Comair Done In by 16-Bit Counter 441
Gogo Dodo writes "According to the Cincinnati Post, the Comair system crash was caused by an overflowed 16-bit counter. Perhaps Comair should have paid for the software upgrade to MaestroCrew." You heard it here first...
Re:Signed or unsigned (Score:5, Informative)
Tom Carter, a computer consultant with Clover Link Systems of Los Angeles, said the application has a hard limit of 32,000 changes in a single month.
"This probably seemed like plenty to the designers, but when the storms hit last week, they caused many, many crew reassignments, and the value of 32,000 was exceeded," he said.
So it sounds like a signed int.
Bugtraq covered this as well.. (Score:5, Informative)
Hi,
On Christmas Day last Saturday, Comair Airlines had to completely stop
flying
all of its planes due to computer problems. Comair blamed the computer
problems on their pilot scheduling software being overloaded after bad
weather earlier in the week forced many flights to be rescheduled. Comair
now hopes to have all of its 1,100 daily flights restored by tomorrow.

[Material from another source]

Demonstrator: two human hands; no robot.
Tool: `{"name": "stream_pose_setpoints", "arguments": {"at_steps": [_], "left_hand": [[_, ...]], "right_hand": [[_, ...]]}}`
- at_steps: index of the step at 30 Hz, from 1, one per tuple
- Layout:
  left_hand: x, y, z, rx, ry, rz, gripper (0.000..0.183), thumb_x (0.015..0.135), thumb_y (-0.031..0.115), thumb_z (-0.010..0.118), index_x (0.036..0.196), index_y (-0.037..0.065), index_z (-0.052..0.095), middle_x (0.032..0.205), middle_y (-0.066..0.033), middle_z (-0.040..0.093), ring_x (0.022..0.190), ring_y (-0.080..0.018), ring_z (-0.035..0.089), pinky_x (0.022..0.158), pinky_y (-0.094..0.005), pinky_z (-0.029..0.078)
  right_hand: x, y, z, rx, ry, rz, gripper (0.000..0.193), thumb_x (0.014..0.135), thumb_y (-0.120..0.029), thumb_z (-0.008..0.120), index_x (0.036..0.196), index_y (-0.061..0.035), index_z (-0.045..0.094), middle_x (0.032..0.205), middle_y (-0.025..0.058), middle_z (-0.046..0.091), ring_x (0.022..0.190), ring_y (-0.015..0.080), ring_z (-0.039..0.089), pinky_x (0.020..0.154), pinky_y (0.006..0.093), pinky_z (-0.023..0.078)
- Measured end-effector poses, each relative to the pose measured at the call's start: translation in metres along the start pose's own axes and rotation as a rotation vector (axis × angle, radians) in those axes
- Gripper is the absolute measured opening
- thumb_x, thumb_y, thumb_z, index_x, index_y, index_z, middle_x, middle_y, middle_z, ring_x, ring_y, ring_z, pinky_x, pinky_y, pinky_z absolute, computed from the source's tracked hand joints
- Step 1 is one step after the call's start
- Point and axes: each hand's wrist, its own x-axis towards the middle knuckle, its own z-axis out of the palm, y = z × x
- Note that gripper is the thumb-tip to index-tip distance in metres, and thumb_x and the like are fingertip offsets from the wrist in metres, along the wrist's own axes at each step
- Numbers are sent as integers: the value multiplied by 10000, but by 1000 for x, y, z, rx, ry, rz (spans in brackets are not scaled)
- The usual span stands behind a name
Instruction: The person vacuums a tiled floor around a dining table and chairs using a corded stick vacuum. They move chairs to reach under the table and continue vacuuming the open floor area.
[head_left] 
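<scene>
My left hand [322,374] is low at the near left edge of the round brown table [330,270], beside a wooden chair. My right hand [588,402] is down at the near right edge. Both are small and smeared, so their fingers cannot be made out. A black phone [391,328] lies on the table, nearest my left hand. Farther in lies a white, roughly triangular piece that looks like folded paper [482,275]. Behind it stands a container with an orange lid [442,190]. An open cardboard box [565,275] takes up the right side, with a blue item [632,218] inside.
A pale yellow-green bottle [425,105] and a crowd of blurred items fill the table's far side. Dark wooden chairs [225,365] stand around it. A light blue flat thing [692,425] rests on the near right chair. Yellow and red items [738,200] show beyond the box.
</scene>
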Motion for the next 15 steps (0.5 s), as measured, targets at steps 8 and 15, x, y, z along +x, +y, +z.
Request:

An article which was published today at the Cincinnati Post Web site
provides some interesting details of a software failure in Comair's pilot
scheduling software:
How it happened
http://www.cincypost.com/2004/12/28/comp12-28-200
According to the article, Comair is running a 15-year old scheduling
software package from SBS International (www.sbsint.com). The software has
a hard limit of 32,000 schedule changes per month. With all of the bad
weather last week, Comair apparently hit this limit and then was unable to
assign pilots to planes.
It sounds like 16-bit integers are being used in the SBS International
scheduling software to identify transactions. Given that the software is 15
years old, this design decision perhaps was made to save on memory usage.
In retrospect, 16-bit integers were probably not a good choice.
An anonymous message posted to Slashdot the day after Christmas first
described the software failure at Comair:
http://slashdot.org/comments.pl?sid=134005&cid=11
Earlier this year, an overflow of a 32-bit counter in Windows shut down air
traffic control over southern California for 3 hours:
Microsoft server crash nearly causes 800-plane pile-up
http://www.techworld.com/opsys/news/index.cfm?New
This problem occurred because of a known design flaw in older versions of
Windows:
http://tinyurl.com/5n9gc
Richard M. Smith
http://www.ComputerBytesMan.com
Once did IT support for Comair (Score:3, Informative)
Re:Maybe it had "worked just fine" for them? (Score:5, Informative)
RTFA RTFA RTFA - The new system goes live in January. Good god its like herding cats around here.
Gotta love
Maestro sucks. (Score:4, Informative)
This stuff could be handled by a team of a dozen web based programmers (Java? C? ASP? LAMP? You pick.) in a few months. It's not difficult.
Comment removed (Score:3, Informative)
Re:Let's not be too hard.. (Score:3, Informative)
Re:Forget Y2k... (Score:4, Informative)
It was a signed integer. The problem occured at 2^15 (32768) (although the article reported it as 32,000)
Re:Maybe it had "worked just fine" for them? (Score:4, Informative)
Re:Bugtraq covered this as well.. (Score:5, Informative)
Re:Damn you 2s Complement! (Score:2, Informative)
Re:Comair? (Score:2, Informative)
One poster already noted; The wholly-owned carriers fly different equipment and are staffed by pilots who are members of a different seniority force.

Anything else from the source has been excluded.